October 29, 2012
Hurricane Sandy has collided with a cold front to form a “Frankenstorm,” bringing extreme weather to the East Coast. Experts predict that the storm will cause billions of dollars in damages and could cause as many as 10 million people to lose power. This historically unprecedented weather event brings to mind a troubling question: Is the storm a natural occurrence or a consequence of human-driven climate change?
The answer—as often happens in science—is more complicated than a simple yes or no. For starters, there’s the distinction between weather and climate. As my colleague Sarah Zielinski wrote here in 2009, “Weather is a data point. Climate is a collection of data.” Science tells us that increasing concentrations of greenhouse gases will doubtlessly change the climate, but linking that overall shift to any one weather event is far less certain.
Nevertheless, climate models do predict that on the whole, cyclones (a category that includes hurricanes, typhoons and other extreme storms, named depending on their location) will become more frequent and intense as the climate changes. The reason is that, as noted in a 2010 Nature Geoscience study, warmer oceans cause more evaporation and precipitation, theoretically leading to more frequent powerful storms like Sandy.
As Bill McKibben writes at The Daily Beast, “when that ocean is hot—and at the moment sea surface temperatures off the Northeast are five degrees higher than normal—a storm like Sandy can lurch north longer and stronger, drawing huge quantities of moisture into its clouds, and then dumping them ashore.” A study published earlier this month in Proceedings of the National Academy of Sciences found a strong positive association between warmer years and storm activity in the 20th century, while the Nature Geoscience study noted that the latest models indicate that by 2100, tropical cyclones (including hurricanes) will occur 6 to 34 percent more frequently.
However, it’s important to note that these predictions are made with less confidence than many others dealing with the climate’s future. As Adam Frank writes at NPR, these types of long-term climate forecasts are arranged in a confidence hierarchy. Climate models allow us to be most certain, for example, that global average temperatures will increase and extreme heat events will become more frequent.
The amount of confidence that can be assigned to the prediction of increased cyclones and hurricanes over time is lower. As an IPCC special report on extreme weather events notes, “There is low confidence in any observed long-term (i.e., 40 years or more) increases in tropical cyclone activity (i.e., intensity, frequency, duration), after accounting for past changes in observing capabilities.”
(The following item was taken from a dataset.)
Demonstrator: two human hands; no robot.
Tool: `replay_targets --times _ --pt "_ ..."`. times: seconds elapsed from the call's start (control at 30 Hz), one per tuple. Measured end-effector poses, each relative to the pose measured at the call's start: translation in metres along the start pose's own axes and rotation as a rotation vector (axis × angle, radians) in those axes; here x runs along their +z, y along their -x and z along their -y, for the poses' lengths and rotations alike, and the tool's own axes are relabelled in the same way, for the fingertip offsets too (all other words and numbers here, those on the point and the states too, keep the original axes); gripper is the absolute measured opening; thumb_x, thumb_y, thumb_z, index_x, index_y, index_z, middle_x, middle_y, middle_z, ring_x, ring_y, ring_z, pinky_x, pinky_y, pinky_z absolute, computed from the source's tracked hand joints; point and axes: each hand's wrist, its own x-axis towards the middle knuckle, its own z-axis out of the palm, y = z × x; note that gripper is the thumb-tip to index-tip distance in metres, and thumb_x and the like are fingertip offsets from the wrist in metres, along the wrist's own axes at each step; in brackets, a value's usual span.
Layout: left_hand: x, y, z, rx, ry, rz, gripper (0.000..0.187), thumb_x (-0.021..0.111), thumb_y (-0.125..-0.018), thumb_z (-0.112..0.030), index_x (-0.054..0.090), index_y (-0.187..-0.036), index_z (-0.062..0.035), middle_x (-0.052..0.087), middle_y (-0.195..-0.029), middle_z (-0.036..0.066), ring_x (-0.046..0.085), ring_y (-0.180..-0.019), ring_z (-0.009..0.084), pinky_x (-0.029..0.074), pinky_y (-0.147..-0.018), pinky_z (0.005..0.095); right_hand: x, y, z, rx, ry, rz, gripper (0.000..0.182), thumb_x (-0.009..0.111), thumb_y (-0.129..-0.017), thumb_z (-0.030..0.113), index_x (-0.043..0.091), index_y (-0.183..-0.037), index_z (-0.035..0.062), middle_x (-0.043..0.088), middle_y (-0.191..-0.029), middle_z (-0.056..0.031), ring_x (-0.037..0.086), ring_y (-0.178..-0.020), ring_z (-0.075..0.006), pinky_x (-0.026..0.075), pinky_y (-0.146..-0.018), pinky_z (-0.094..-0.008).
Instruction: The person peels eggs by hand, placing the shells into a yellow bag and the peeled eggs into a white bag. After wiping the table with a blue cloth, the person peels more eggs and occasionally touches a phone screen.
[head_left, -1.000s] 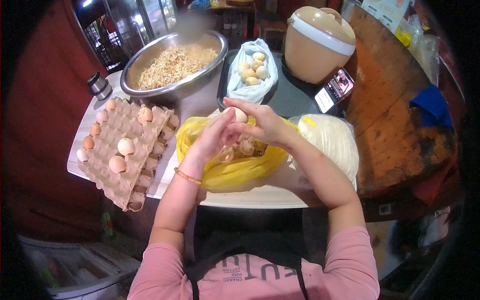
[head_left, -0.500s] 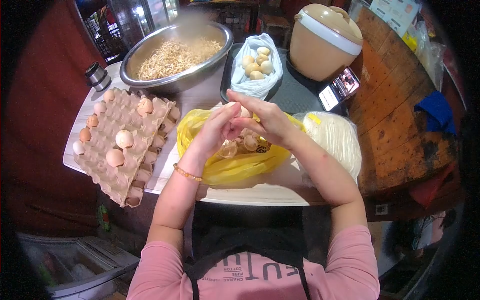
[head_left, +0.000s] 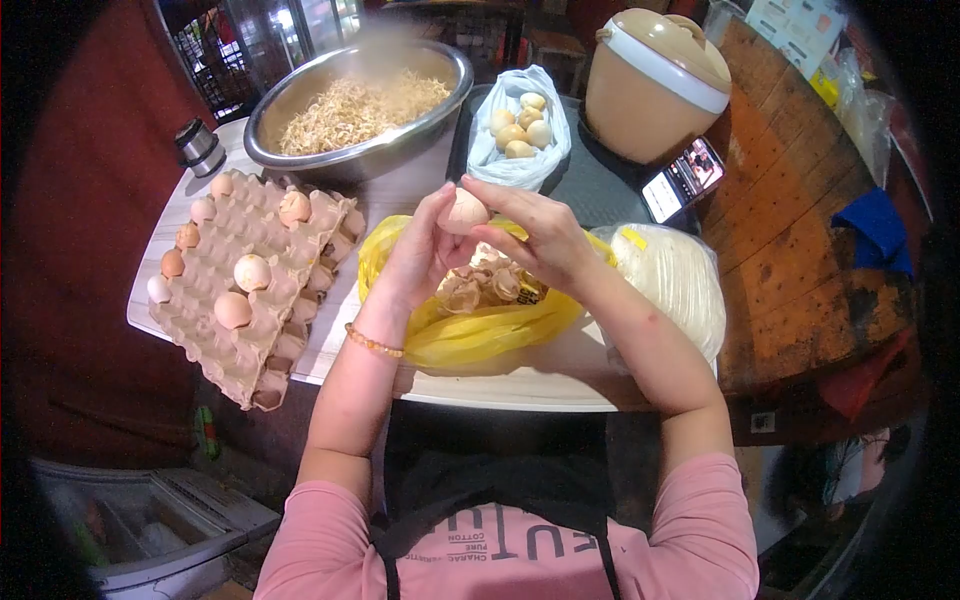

The reason for this reduced amount of confidence is partly the fact that storm formation is far more complicated than the simpler physics of greenhouse gases trapping radiation and causing overall warming. Additionally, since cyclones occur irregularly—and there is limited historical data on their frequency and magnitude prior to the satellite era—the degree to which their formation can be linked to climate change is restricted.
As Andrew Revkin points out at the New York Times’ Dot Earth blog, the overall scientific picture is simply more complex than advocates for action on climate change might prefer. He cites a 2002 Nature study [PDF] that notes:
Climate models suggest that human activities, specifically the emission of atmospheric greenhouse gases, may lead to increases in the frequency of severe storms in certain regions of the Northern Hemisphere. However, the existence of natural variability in storminess confounds reliable detection of anthropogenic effects.
Put most bluntly, this storm will bring terrible consequences to millions of East Coast residents, and we have many compelling reasons to limit anthropogenic climate change to whatever degree possible before it’s too late. But it’s scientifically disingenuous—even for those of us who are most desperate to convince others of the seriousness of the threat—to explicitly link this one weather event to the overall experiment we’re conducting on the planet’s atmosphere.